To be a stylist encompasses quite a lot of different areas; each new job brings up new problems and pleasures. Ireland is a luxury: there is such a small pool that you get to try a lot of different areas rather than specialise in one. I am costume-designing for a movie, have done fashion shoots for magazines, television commercials, pop videos. It's so broad - it's an amazing job. There is a constant buzz no matter what you are doing.
The beginning for a pop video starts about a week before the actual shoot. You meet with the record company and director and sit down and go through the treatment of the video. I prefer to meet with the band also at this time, to sit down and go through what people want and don't want, what they are used to. Then you do a fitting session, which is great. For the band it's like: "`Here's a shop with all your favourite things - pick your very favourites and go and be in a movie." I have them bring along their favourite clothes to the shoot - it helps, if they feel really uncomfortable, they know they can put those on. It acts as a bit of a safety net, but it's never been resorted to.
You can start at any time and end at any time with a shoot. You have a mobile phone surgically attached to your ear and you are on call 72 hours a day. I've done a 24-hour stretch before. There is a huge amount of standing around.

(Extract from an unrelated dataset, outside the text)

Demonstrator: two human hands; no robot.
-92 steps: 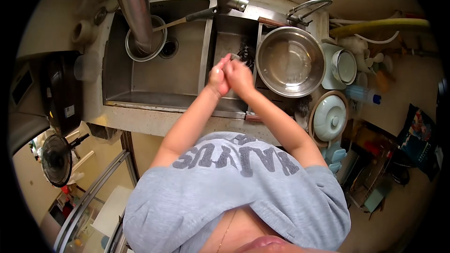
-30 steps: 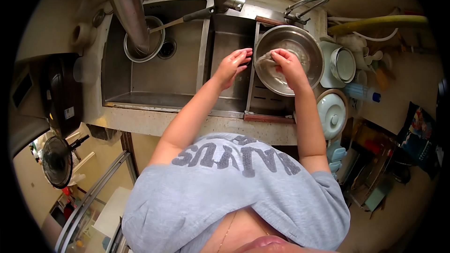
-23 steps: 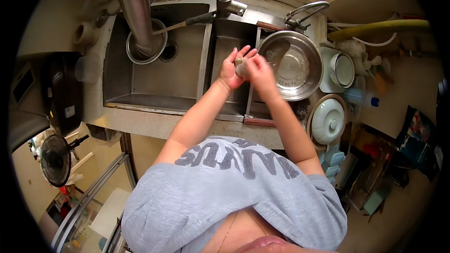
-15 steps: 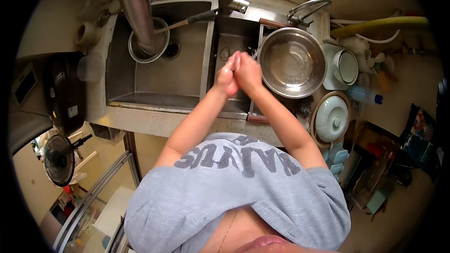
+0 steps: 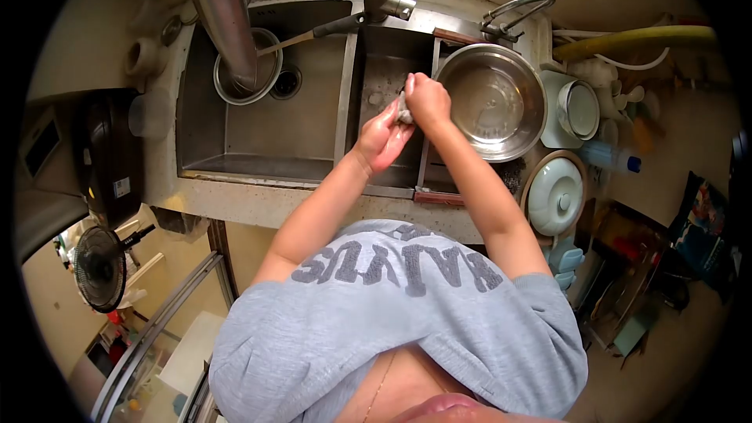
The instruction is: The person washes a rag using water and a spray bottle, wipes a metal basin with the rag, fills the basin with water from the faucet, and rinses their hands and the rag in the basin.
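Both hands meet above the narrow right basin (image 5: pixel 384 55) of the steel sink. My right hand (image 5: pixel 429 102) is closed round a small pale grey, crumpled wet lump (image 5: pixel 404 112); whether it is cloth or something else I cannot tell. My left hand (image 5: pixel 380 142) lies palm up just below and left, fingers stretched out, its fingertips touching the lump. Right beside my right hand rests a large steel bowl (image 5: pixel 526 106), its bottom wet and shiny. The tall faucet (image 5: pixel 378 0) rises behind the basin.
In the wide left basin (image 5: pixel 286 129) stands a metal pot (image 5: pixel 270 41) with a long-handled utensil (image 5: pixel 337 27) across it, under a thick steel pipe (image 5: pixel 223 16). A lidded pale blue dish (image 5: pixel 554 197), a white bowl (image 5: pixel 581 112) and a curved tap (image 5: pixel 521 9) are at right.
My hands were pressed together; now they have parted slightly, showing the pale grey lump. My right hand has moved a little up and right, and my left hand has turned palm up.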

You can find yourself doing thing at odd seasons. One time I was involved in shooting a bathing suit spread in February. While all the crew were wearing every scrap of clothes they could find, the model was wearing nothing and next to pneumonia.
I have been passive in what has happened to me, but my career happened very naturally, organically. I started in retail, working in two top-end designer shops. Through that I built up contacts with photographers, who mainly used me as a stylist for shoots. I did that on weekends and at night - of course with no pay - to gather together a portfolio of work.
The jobs in retail gave me the courage to make my own way, but it does take a while to get yourself established. I was lucky to secure a job with d'SIDE magazine before leaving my retail job. To have your name appear in a magazine every month is a great advertisement.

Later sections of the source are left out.